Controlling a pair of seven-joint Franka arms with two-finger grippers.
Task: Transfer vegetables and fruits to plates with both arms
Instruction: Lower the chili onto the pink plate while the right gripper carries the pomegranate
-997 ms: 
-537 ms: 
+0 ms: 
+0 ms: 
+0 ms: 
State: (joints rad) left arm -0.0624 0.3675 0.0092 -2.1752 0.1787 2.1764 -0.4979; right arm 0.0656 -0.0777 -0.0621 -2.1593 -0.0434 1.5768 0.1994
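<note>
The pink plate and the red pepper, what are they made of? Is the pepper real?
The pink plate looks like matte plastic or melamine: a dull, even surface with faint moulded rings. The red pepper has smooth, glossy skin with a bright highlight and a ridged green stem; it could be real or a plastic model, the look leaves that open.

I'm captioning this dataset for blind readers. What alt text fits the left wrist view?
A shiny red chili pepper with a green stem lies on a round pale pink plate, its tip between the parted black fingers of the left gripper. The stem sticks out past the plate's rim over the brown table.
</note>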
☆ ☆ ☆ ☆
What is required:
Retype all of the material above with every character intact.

Task answer:
Controlling a pair of seven-joint Franka arms with two-finger grippers.
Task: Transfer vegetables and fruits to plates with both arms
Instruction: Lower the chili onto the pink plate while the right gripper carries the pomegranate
-997 ms: 
-537 ms: 
+0 ms: 
+0 ms: 
+0 ms: 
State: (joints rad) left arm -0.0624 0.3675 0.0092 -2.1752 0.1787 2.1764 -0.4979; right arm 0.0656 -0.0777 -0.0621 -2.1593 -0.0434 1.5768 0.1994
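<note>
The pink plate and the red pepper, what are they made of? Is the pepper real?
The pink plate looks like matte plastic or melamine: a dull, even surface with faint moulded rings. The red pepper has smooth, glossy skin with a bright highlight and a ridged green stem; it could be real or a plastic model, the look leaves that open.

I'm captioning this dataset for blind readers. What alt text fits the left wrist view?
A shiny red chili pepper with a green stem lies on a round pale pink plate, its tip between the parted black fingers of the left gripper. The stem sticks out past the plate's rim over the brown table.
</note>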

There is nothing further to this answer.